Well, maybe I should just stop writing about the hundreds of various Social Security issues I’ve been dealing with for 40 years now and just focus this column on one thing only: maximizing your Social Security retirement benefits. The amount of email I get on the subject just boggles my mind. Three or four years ago, no one was talking about maximizing benefits. Today, easily 80 percent of the emails I get deal with this one topic alone. It seems as if everyone nearing retirement wants to squeeze every last nickel out of his or her Social Security account.

And almost every email I get on the subject includes variations on this theme: “Social Security is too confusing!” Here is a typical question: “Why did Congress have to make the process of signing up for Social Security retirement benefits so complex?”

To answer that, let me make this point. Signing up for Social Security retirement benefits is usually a piece of cake. It’s probably the simplest federal government program application process out there. For example, my wife and I each applied for our Social Security benefits at 62. We both did so online. The applications took maybe 15 minutes to fill out. Our claims were processed in about a week and our checks started flowing into our bank accounts the next month.

It’s when you try to squeeze those nickels by employing various maximizing strategies that things get complicated. And folks are coming up with some very bizarre plans to gain what they think is a financial advantage on the system — usually banking on the hope that they will live long enough to come out ahead in the Social Security game they are playing. Here are just some examples of the lengths people will go to beat the system.

Q: I took my Social Security when I turned 66 last December. I’m getting $2,400 per month. My husband is 64 and he took his smaller benefits at age 62. He’s getting about $1,000 monthly. I just learned at a Social Security maximizing seminar conducted by a local financial planner that I could have filed for wife’s benefits on my husband’s record at age 66, and delayed my benefits until 70 to get a bonus. Can I withdraw my original claim and turn around and apply for spousal benefits?

A: Well, yes you could, but do you really want to? Anyone has up to 12 months after filing an application for retirement benefits to change his or her mind. So because you filed your claim 11 months ago, you still have that option. But, you would have to repay all the benefits you’ve received so far. 
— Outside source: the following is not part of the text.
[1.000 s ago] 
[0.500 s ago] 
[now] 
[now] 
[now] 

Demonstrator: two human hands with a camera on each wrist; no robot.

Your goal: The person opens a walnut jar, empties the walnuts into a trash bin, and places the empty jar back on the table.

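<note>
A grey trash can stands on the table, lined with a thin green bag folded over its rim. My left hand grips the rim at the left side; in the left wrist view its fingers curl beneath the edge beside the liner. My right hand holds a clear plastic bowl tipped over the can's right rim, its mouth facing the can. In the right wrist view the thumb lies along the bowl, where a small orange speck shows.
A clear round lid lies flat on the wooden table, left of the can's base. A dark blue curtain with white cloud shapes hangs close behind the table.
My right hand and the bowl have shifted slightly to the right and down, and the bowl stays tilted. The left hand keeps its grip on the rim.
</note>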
After you withdraw your claim and repay your benefits, you can then turn around and file for wife’s benefits on your husband’s account. So you would get about $700 per month until you turn age 70. (You get 50 percent of your husband’s age 66 rate, even though he took reduced benefits at 62.) At age 70, you would stop your wife’s claim and refile for your own Social Security, at which point you would start getting about $3,100 per month, which includes the delayed retirement bonus you mentioned.

That may all sound like the gravy train to you. But I think you should slow the engine down and think about what you’d be giving up to make this “maximizing” strategy work. First of all, you’ll be writing Social Security a check for $26,400 to repay the retirement benefits you’ve already received. Second, between now and age 70, instead of getting $2,400 per month, you’ll get only $700. My calculator shows you’ll forfeit about $64,600 between now and age 70. That’s a total of $91,000 you’ll lose before your 70th birthday. And you’ll give up all of that just to get an extra $700 per month starting then. You’d have to live another 130 months, or almost 11 years, to beat the system. You may very well live past your 81st birthday, but I think you’d have ask yourself if you want to give up all that money now to come out ahead more than a decade in the future.